Pseuduvaria kingiana

Scientific classification
- Kingdom: Plantae
- Clade: Tracheophytes
- Clade: Angiosperms
- Clade: Magnoliids
- Order: Magnoliales
- Family: Annonaceae
- Genus: Pseuduvaria
- Species: P. kingiana
- Binomial name: Pseuduvaria kingiana Y.C.F.Su & R.M.K.Saunders

= Pseuduvaria kingiana =

- Genus: Pseuduvaria
- Species: kingiana
- Authority: Y.C.F.Su & R.M.K.Saunders

Species of plant in the soursop family

Pseuduvaria kingiana is a species of plant in the family Annonaceae. It is native to the Malay Peninsula. Yvonne Chuan Fang Su and Richard Saunders, the botanists who first formally described the species, named it after Sir George King, the British botanist who first collected the species.

==Description==
It is a tree reaching 9 m in height. The young, yellow-brown to dark brown branches are densely covered in hairs. Its elliptical, slightly leathery leaves are 18–31.5 by 6–12 centimeters. The leaves have slightly wedge-shaped bases and tapering tips, with the tapering portion 5–18 millimeters long. The leaves are hairless on their upper and lower surfaces. The leaves have 14–22 pairs of secondary veins emanating from their midribs. Its very densely hairy petioles are 3–10 by 2–4 millimeters with a broad groove on their upper side. Its Inflorescences occur alone or in pairs on branches, and are organized on densely hairy peduncles that are 2.5–5 by 0.4–1 millimeters. Each inflorescence has up to 5 flower. Each flower is on a very densely hairy pedicel that is 9–20 by 0.4–0.7 millimeters. The pedicels are organized on a rachis up to 10 millimeters long that have 4–10 bracts. The pedicels have a medial, densely hairy bract that is 0.5–2 millimeters long. Its flowers are unisexual. Its flowers have 3 oval sepals, that are 0.7–1.5 by 1.2 millimeters. The sepals are hairless on their upper surface, densely hairy on their lower surface, and hairy at their margins. Its 6 petals are arranged in two rows of 3. The dark red, oval, outer petals are 1.5–3 by 2–3 millimeters with hairless upper and sparsely hairy lower surfaces. The dark red, heart-shaped inner petals have a 1.5–4 millimeter long claw at their base and a 4.5–7 by 3–5 millimeter blade. The inner petals have slightly heart-shaped bases and pointed tips. The inner petals are sparsely hairy on their upper and lower surfaces. The inner petals have a solitary, diamond-shaped, smooth, slightly raised gland on their upper surface. Male flowers have up to 60–68 stamens that are 0.7–1.1 by 0.5–0.7 millimeters.

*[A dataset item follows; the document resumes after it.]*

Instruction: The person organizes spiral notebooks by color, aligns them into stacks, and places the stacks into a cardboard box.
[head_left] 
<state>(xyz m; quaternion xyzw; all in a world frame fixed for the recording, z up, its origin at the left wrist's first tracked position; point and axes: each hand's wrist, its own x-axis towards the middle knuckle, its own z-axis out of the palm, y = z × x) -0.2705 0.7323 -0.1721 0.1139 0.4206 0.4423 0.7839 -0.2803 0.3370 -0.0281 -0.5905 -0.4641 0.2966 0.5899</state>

Female flowers have 7–9 carpels that are 1.4–1.6 by 0.7–0.8 millimeters. Each carpel has 3–5 ovules arranged in two rows. The female flowers have 4–8 sterile stamens. The fruit occur in clusters of 5–7 arranged on densely to sparsely hairy peduncles that are 2–10 by 1–3 millimeters. The individual fruit are attached by densely to slightly hairy pedicles that are 15–25 by 1–2.5 millimeters. The gray-green fruit are globe-shaped and 12–19 by 11–16 millimeters. The fruit are wrinkly, and very densely hairy. Each fruit has up to 3–5 hemispherical to lens-shaped seeds that are 11–12 by 7–10 by 5–7 millimeters, arranged in two rows. The seeds are smooth.

===Reproductive biology===
The pollen of P. kingiana is shed as permanent tetrads.

==Habitat and distribution==
It has been observed growing lowland forests at elevations of 60-600 m.